(EXERCISE REQUIREMENTS):
Transcribe the records word for word, leaving nothing out.

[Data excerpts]
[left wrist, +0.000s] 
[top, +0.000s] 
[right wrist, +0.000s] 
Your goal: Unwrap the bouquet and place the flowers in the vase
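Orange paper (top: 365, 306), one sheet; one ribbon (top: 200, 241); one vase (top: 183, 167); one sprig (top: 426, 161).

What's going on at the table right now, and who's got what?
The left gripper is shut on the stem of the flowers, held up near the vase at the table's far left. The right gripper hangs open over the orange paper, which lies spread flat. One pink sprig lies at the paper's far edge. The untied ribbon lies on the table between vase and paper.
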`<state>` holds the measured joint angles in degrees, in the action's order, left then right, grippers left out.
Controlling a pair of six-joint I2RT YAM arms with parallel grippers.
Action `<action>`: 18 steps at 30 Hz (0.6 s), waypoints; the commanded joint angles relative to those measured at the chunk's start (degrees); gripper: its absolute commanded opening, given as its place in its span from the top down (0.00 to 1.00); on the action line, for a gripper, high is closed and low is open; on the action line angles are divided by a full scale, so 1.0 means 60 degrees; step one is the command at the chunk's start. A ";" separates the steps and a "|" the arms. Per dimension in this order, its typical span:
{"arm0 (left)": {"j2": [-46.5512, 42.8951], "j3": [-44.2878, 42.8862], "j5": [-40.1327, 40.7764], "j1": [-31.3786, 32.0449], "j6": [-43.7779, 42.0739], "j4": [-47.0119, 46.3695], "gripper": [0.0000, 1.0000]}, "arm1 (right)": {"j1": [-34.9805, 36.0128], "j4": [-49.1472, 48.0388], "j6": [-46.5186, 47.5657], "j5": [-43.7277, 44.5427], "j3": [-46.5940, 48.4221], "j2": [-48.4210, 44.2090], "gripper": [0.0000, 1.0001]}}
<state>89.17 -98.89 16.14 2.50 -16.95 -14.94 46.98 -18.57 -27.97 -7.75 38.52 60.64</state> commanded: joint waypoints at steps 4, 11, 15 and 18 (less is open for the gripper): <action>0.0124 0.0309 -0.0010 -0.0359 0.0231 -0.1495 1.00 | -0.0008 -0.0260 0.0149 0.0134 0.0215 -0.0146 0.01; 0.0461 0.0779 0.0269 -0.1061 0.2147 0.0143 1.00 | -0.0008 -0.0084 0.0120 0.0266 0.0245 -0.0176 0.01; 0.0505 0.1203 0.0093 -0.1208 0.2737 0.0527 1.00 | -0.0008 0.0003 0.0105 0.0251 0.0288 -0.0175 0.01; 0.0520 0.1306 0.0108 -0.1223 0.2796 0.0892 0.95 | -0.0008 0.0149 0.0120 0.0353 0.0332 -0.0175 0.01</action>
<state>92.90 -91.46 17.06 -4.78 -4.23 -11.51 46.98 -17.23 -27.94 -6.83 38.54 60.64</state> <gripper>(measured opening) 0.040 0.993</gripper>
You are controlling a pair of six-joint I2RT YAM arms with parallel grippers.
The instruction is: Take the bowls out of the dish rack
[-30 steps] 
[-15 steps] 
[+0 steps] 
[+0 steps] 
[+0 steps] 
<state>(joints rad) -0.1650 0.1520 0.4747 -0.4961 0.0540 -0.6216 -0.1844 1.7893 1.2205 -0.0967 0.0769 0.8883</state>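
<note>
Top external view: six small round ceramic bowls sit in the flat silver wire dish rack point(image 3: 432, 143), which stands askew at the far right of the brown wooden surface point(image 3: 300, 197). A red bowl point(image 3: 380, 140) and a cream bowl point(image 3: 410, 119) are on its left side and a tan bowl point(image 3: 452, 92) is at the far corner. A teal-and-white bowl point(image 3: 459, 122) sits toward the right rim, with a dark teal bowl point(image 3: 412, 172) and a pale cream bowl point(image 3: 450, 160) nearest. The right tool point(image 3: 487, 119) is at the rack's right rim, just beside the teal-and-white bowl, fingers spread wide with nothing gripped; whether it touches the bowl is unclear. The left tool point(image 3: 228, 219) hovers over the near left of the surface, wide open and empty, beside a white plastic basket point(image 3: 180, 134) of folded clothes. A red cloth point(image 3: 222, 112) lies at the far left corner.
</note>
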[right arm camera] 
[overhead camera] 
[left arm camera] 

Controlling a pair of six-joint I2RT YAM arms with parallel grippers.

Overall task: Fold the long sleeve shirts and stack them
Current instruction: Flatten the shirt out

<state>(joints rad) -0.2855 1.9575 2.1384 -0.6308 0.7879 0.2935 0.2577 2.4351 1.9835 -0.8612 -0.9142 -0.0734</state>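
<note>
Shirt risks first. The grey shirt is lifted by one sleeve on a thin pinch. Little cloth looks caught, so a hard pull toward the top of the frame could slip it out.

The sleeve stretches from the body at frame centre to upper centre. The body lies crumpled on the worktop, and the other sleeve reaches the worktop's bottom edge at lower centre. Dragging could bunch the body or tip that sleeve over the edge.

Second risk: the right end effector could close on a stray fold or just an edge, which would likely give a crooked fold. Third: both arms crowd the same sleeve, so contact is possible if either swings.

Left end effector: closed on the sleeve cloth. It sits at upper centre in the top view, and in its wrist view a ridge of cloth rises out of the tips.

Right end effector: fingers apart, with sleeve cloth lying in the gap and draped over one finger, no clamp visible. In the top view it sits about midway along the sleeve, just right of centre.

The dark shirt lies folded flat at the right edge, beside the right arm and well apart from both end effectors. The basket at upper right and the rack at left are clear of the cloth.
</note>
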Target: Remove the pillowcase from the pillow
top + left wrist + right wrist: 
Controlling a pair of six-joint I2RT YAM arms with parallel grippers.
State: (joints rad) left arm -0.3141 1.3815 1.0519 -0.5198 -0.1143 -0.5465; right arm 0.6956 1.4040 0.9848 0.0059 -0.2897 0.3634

(ANSWER SECTION):
[left wrist, +0.000s] 
[top, +0.000s] 
[right wrist, +0.000s] 
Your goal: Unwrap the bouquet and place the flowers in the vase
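Orange paper (top: 365, 306), one sheet; one ribbon (top: 200, 241); one vase (top: 183, 167); one sprig (top: 426, 161).

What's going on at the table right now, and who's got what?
The left gripper is shut on the stem of the flowers, held up near the vase at the table's far left. The right gripper hangs open over the orange paper, which lies spread flat. One pink sprig lies at the paper's far edge. The untied ribbon lies on the table between vase and paper.
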`<state>` holds the measured joint angles in degrees, in the action's order, left then right, grippers left out.
Controlling a pair of six-joint I2RT YAM arms with parallel grippers.
Action `<action>`: 18 steps at 30 Hz (0.6 s), waypoints; the commanded joint angles relative to those measured at the chunk's start (degrees); gripper: its absolute commanded opening, given as its place in its span from the top down (0.00 to 1.00); on the action line, for a gripper, high is closed and low is open; on the action line angles are divided by a full scale, so 1.0 means 60 degrees; step one is the command at the chunk's start. A ";" separates the steps and a "|" the arms. Per dimension in this order, its typical span:
{"arm0 (left)": {"j2": [-46.5512, 42.8951], "j3": [-44.2878, 42.8862], "j5": [-40.1327, 40.7764], "j1": [-31.3786, 32.0449], "j6": [-43.7779, 42.0739], "j4": [-47.0119, 46.3695], "gripper": [0.0000, 1.0000]}, "arm1 (right)": {"j1": [-34.9805, 36.0128], "j4": [-49.1472, 48.0388], "j6": [-46.5186, 47.5657], "j5": [-43.7277, 44.5427], "j3": [-46.5940, 48.4221], "j2": [-48.4210, 44.2090], "gripper": [0.0000, 1.0001]}}
<state>89.17 -98.89 16.14 2.50 -16.95 -14.94 46.98 -18.57 -27.97 -7.75 38.52 60.64</state> commanded: joint waypoints at steps 4, 11, 15 and 18 (less is open for the gripper): <action>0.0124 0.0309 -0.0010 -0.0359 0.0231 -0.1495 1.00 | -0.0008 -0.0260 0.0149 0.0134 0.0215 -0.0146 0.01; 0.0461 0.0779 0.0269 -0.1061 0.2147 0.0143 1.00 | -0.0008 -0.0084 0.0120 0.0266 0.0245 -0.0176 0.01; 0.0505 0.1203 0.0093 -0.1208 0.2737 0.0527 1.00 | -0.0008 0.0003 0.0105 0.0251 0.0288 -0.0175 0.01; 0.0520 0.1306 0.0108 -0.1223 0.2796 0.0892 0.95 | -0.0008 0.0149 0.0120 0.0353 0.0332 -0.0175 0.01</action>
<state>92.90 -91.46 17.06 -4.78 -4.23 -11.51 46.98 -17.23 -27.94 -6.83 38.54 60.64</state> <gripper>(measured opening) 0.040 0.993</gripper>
You are controlling a pair of six-joint I2RT YAM arms with parallel grippers.
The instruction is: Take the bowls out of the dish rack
[-30 steps] 
[-15 steps] 
[+0 steps] 
[+0 steps] 
[+0 steps] 
<state>(joints rad) -0.1650 0.1520 0.4747 -0.4961 0.0540 -0.6216 -0.1844 1.7893 1.2205 -0.0967 0.0769 0.8883</state>
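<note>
Top external view: six small round ceramic bowls sit in the flat silver wire dish rack point(image 3: 432, 143), which stands askew at the far right of the brown wooden surface point(image 3: 300, 197). A red bowl point(image 3: 380, 140) and a cream bowl point(image 3: 410, 119) are on its left side and a tan bowl point(image 3: 452, 92) is at the far corner. A teal-and-white bowl point(image 3: 459, 122) sits toward the right rim, with a dark teal bowl point(image 3: 412, 172) and a pale cream bowl point(image 3: 450, 160) nearest. The right tool point(image 3: 487, 119) is at the rack's right rim, just beside the teal-and-white bowl, fingers spread wide with nothing gripped; whether it touches the bowl is unclear. The left tool point(image 3: 228, 219) hovers over the near left of the surface, wide open and empty, beside a white plastic basket point(image 3: 180, 134) of folded clothes. A red cloth point(image 3: 222, 112) lies at the far left corner.
</note>
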[right arm camera] 
[overhead camera] 
[left arm camera] 

Controlling a pair of six-joint I2RT YAM arms with parallel grippers.

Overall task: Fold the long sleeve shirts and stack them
Current instruction: Flatten the shirt out

<state>(joints rad) -0.2855 1.9575 2.1384 -0.6308 0.7879 0.2935 0.2577 2.4351 1.9835 -0.8612 -0.9142 -0.0734</state>
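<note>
Shirt risks first. The grey shirt is lifted by one sleeve on a thin pinch. Little cloth looks caught, so a hard pull toward the top of the frame could slip it out.

The sleeve stretches from the body at frame centre to upper centre. The body lies crumpled on the worktop, and the other sleeve reaches the worktop's bottom edge at lower centre. Dragging could bunch the body or tip that sleeve over the edge.

Second risk: the right end effector could close on a stray fold or just an edge, which would likely give a crooked fold. Third: both arms crowd the same sleeve, so contact is possible if either swings.

Left end effector: closed on the sleeve cloth. It sits at upper centre in the top view, and in its wrist view a ridge of cloth rises out of the tips.

Right end effector: fingers apart, with sleeve cloth lying in the gap and draped over one finger, no clamp visible. In the top view it sits about midway along the sleeve, just right of centre.

The dark shirt lies folded flat at the right edge, beside the right arm and well apart from both end effectors. The basket at upper right and the rack at left are clear of the cloth.
</note>
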Target: Remove the pillowcase from the pillow
top + left wrist + right wrist: 
Controlling a pair of six-joint I2RT YAM arms with parallel grippers.
State: (joints rad) left arm -0.3141 1.3815 1.0519 -0.5198 -0.1143 -0.5465; right arm 0.6956 1.4040 0.9848 0.0059 -0.2897 0.3634

This finishes the response to the exercise.